• [Exercise directions]: Where the line with "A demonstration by" appears below, start writing out lines exactly, and finish with the line with "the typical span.", which is included; write out nothing else.

• [Dataset content]:

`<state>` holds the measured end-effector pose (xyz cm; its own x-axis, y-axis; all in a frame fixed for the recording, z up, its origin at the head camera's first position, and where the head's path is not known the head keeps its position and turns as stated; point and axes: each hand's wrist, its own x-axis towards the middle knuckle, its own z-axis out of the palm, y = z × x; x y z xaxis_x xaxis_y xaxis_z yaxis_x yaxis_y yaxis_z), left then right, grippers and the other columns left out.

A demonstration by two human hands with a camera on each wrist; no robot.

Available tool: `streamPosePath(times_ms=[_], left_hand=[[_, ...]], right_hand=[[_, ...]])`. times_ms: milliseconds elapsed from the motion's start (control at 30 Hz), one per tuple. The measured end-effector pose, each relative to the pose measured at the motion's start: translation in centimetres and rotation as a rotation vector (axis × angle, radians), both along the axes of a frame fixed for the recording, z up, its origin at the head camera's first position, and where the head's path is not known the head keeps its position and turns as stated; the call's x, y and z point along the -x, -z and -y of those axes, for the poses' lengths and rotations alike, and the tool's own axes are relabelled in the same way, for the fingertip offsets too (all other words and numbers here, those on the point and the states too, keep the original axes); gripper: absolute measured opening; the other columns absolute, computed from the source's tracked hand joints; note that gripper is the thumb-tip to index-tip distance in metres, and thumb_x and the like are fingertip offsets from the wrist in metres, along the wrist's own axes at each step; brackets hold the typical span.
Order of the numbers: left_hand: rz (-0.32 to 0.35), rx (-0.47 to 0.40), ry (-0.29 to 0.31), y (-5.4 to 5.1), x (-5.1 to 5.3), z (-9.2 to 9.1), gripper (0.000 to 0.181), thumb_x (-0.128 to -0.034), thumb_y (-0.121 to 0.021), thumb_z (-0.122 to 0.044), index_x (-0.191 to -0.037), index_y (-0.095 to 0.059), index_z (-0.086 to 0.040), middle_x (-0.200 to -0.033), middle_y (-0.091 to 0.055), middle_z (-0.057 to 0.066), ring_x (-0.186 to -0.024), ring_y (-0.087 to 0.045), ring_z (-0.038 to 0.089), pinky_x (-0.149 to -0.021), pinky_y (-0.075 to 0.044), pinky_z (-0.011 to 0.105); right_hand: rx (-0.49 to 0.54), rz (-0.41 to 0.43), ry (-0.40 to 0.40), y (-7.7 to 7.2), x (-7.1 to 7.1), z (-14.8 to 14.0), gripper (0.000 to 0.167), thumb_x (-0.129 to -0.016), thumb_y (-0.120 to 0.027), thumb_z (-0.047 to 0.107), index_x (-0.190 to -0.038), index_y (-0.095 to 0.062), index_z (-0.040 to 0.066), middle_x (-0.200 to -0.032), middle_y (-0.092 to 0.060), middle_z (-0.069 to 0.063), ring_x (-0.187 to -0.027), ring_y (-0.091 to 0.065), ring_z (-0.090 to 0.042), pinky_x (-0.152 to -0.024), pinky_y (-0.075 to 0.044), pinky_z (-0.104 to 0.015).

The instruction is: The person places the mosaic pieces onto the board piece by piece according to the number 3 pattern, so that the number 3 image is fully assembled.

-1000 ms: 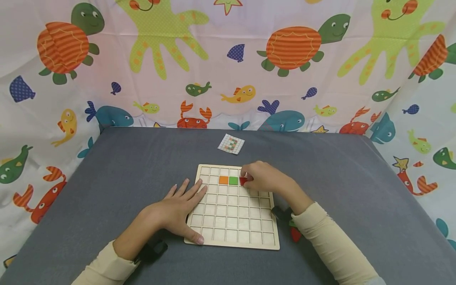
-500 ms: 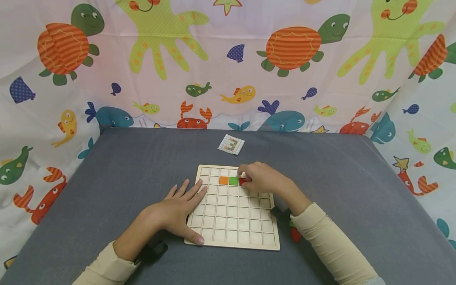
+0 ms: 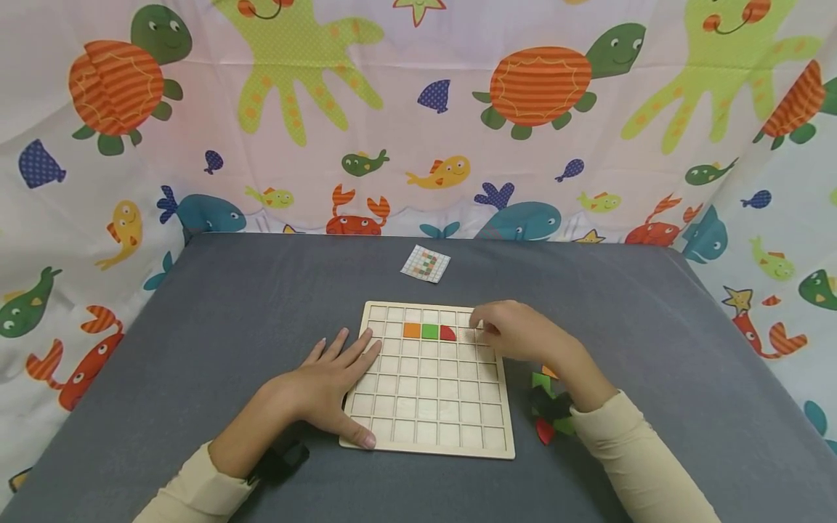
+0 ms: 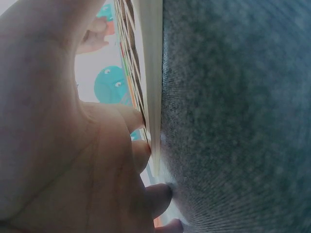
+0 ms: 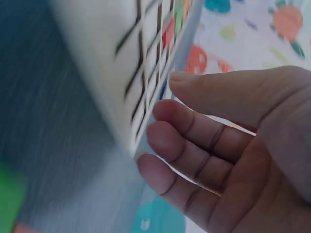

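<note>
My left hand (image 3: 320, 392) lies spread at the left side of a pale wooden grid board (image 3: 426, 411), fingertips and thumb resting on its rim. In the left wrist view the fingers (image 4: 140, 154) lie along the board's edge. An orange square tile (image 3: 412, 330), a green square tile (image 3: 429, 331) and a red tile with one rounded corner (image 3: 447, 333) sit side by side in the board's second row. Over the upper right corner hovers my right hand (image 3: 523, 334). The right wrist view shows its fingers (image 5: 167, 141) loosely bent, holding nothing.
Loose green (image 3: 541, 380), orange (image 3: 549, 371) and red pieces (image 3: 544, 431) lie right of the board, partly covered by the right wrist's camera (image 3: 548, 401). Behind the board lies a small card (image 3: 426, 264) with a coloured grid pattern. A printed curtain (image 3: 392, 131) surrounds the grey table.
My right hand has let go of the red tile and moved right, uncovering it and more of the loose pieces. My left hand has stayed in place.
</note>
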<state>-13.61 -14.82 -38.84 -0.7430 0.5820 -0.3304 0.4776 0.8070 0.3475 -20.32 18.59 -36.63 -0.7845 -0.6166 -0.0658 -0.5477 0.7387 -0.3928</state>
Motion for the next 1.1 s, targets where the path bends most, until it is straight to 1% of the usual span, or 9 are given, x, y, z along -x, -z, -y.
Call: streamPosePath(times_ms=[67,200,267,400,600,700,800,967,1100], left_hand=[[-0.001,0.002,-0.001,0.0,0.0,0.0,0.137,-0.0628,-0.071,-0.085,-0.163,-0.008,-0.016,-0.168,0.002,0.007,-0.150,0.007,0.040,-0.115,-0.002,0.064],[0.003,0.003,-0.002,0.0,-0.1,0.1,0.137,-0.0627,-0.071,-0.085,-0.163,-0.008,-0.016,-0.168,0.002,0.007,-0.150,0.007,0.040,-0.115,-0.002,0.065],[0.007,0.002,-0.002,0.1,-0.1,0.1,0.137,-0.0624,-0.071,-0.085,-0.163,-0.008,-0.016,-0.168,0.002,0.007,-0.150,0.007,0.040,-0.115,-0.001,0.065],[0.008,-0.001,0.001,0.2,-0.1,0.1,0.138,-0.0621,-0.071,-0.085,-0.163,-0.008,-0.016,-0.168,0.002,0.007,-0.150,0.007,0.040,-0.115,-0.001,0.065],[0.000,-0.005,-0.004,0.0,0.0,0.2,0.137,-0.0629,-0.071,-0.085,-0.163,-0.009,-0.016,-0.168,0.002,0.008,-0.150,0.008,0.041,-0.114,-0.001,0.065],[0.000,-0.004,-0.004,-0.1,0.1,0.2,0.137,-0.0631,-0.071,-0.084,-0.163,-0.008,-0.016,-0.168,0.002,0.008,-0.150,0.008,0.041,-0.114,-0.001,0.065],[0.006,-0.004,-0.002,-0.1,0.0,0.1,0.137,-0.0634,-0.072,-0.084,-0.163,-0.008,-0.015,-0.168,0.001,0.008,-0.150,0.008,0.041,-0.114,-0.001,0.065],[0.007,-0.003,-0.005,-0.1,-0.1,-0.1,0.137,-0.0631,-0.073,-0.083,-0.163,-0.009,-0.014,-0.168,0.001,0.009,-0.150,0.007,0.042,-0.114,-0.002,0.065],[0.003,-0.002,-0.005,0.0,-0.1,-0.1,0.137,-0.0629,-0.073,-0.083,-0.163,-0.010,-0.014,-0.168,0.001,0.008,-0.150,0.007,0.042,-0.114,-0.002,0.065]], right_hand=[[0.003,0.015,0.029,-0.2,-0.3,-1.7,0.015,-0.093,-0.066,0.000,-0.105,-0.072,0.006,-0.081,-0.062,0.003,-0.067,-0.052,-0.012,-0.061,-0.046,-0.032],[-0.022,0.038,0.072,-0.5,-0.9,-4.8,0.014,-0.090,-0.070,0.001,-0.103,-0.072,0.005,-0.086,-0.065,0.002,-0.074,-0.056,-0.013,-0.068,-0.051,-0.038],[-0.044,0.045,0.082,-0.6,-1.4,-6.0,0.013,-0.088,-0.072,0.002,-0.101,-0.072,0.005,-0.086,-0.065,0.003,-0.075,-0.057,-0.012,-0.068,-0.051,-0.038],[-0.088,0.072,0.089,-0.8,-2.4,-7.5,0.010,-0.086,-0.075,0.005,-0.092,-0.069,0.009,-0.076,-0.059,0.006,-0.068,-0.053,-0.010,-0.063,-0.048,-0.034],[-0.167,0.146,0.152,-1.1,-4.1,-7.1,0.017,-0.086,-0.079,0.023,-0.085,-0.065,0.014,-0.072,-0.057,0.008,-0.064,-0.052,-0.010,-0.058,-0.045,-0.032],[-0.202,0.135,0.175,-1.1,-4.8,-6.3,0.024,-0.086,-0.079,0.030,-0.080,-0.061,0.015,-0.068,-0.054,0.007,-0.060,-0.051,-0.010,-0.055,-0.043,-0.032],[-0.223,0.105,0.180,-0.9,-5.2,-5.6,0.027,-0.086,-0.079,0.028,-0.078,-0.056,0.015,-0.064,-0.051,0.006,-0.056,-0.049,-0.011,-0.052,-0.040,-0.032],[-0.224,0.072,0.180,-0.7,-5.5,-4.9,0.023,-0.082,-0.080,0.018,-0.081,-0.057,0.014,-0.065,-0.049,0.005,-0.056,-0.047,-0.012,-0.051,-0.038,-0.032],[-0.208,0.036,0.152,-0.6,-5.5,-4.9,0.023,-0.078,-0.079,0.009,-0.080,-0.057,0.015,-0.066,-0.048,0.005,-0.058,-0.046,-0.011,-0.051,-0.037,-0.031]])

• [Answer for this exercise]:
A demonstration by two human hands with a camera on each wrist; no robot.

Available tool: `streamPosePath(times_ms=[_], left_hand=[[_, ...]], right_hand=[[_, ...]])`. times_ms: milliseconds elapsed from the motion's start (control at 30 Hz), one per tuple. The measured end-effector pose, each relative to the pose measured at the motion's start: translation in centimetres and rotation as a rotation vector (axis × angle, radians), both along the axes of a frame fixed for the recording, z up, its origin at the head camera's first position, and where the head's path is not known the head keeps its position and turns as stated; the call's x, y and z point along the -x, -z and -y of those axes, for the poses' lengths and rotations alike, and the tool's own axes are relabelled in the same way, for the fingertip offsets too (all other words and numbers here, those on the point and the states too, keep the original axes); gripper: absolute measured opening; the other columns absolute, computed from the source's tracked hand joints; note that gripper is the thumb-tip to index-tip distance in metres, and thumb_x and the like are fingertip offsets from the wrist in metres, along the wrist's own axes at each step; brackets hold the typical span.

This answer is now finished.